Di dalam bagian Alkitab yang lain dikatakan bahwa kita, sesama orang percaya, musti belajar saling tunduk satu sama lain. “Tundukkan dirimu satu dengan yang lain”, bukan cuma tunduk kepada Allah, Bapa. Seorang rekan hamba Tuhan curhat, dia bilang, “Anak muda zaman sekarang yang bekerja di ladang Tuhan, suka pakai kalimat ‘lebih baik kita taat kepada Tuhan daripada taat kepada manusia’ “. Itu kalimat Alkitab, tapi maksudnya ‘lu jangan atur saya, lebih baik saya taat kepada Tuhan daripada taat kepada kamu’. Kalau Saudara kerja cara begini di perusahaan pun, bubar hidupmu, tidak ada orang yang mau mempekerjakanmu. Di perusahaan paling sekuler pun, itu tidak bisa jalan, tapi ada orang yang pelayanan di gereja mau seperti ini. Dia tidak bisa diatur sama sekali. Saya bukan bicara soal hamba Tuhan, ini kita semua, termasuk hamba Tuhan, termasuk pendeta, termasuk saya.
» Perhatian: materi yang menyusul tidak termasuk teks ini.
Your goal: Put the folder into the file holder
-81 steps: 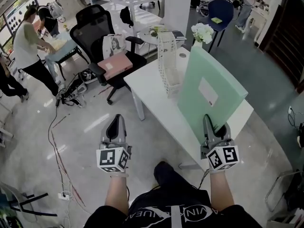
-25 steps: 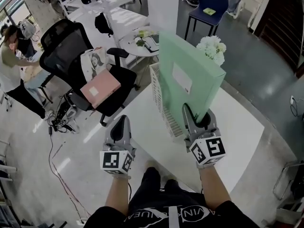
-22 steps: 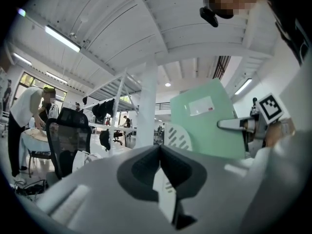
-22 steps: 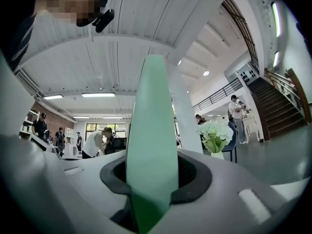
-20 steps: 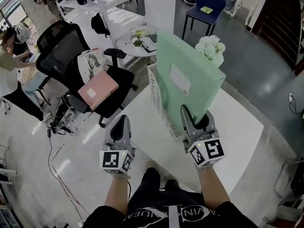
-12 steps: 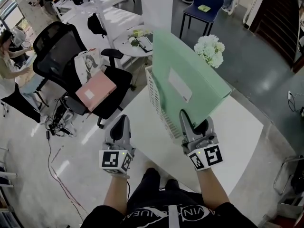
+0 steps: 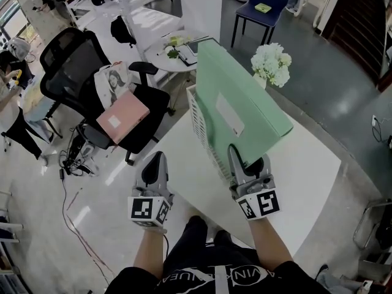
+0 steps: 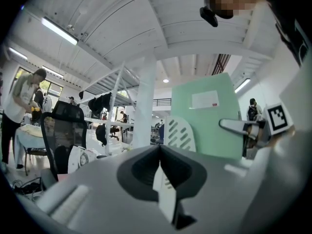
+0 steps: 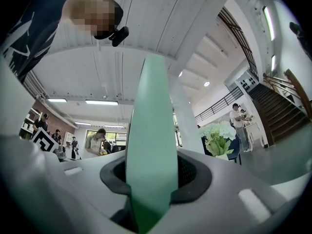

Kalau kita melihat bagian Alkitab ini, ada keindahan, mengaitkan kehidupan –bahkan kehidupan kekal– dengan perintah; dan nanti di bagian lain ada kaitan antara perintah dan cinta; “Barangsiapa mengasihi Aku, dia menuruti perintah-perintah-Ku”. Ini hal lain lagi yang tidak kompatibel, perintah koq cinta, cinta koq perintah, di dalam cinta harusnya tidak ada perintah, di dalam perintah tidak ada cinta –itu maunya dunia kita. Paranoia yang diberikan oleh dunia kita seperti itu; setiap kali ada perintah, langsung pikir ‘gua mau di-bully’. Tetapi Yesus mengatakan “Barangsiapa mengasihi Aku, dia manaati perintah-perintah-Ku”. Justru perintah, hidup kekal, kasih/cinta, inilah yang disebut Yesus dalam Matius 11 “kuk yang enak, beban yang ringan”, perintah tidak lagi menjadi sesuatu yang berat. Kalau perintah dari Tuhan menjadi sesuatu yang berat, jangan-jangan kita masih di dalam kegelapan. Orang yang berada di dalam terang, dia dengan sukacita, dengan sukarela, mengerjakan perintah Tuhan. Dia willingly submit, bukan cuma submit kepada Tuhan, tapi juga submit to one another. Saya submit kepada Saudara, Saudara juga submit kepada yang lain, itulah keindahan Kekristenan. Bukan saling menjadi bossy –itu bukan Kekristenan, itu lawan dari Kekristenan; sebaliknya, bagaimana kita saling melayani, saling tunduk, saling memikul beban satu sama lain, itulah Kekristenan, seperti Yesus Kristus yang kehidupan-Nya adalah kehidupan seperti itu. Perintah-Nya adalah hidup yang kekal.
Kiranya Tuhan memberikan kepada kita hidup yang seperti ini, hidup yang taat perintah Tuhan, hidup yang bersukacita menjalankan perintah-Nya dengan sukarela dari dalam hati kita.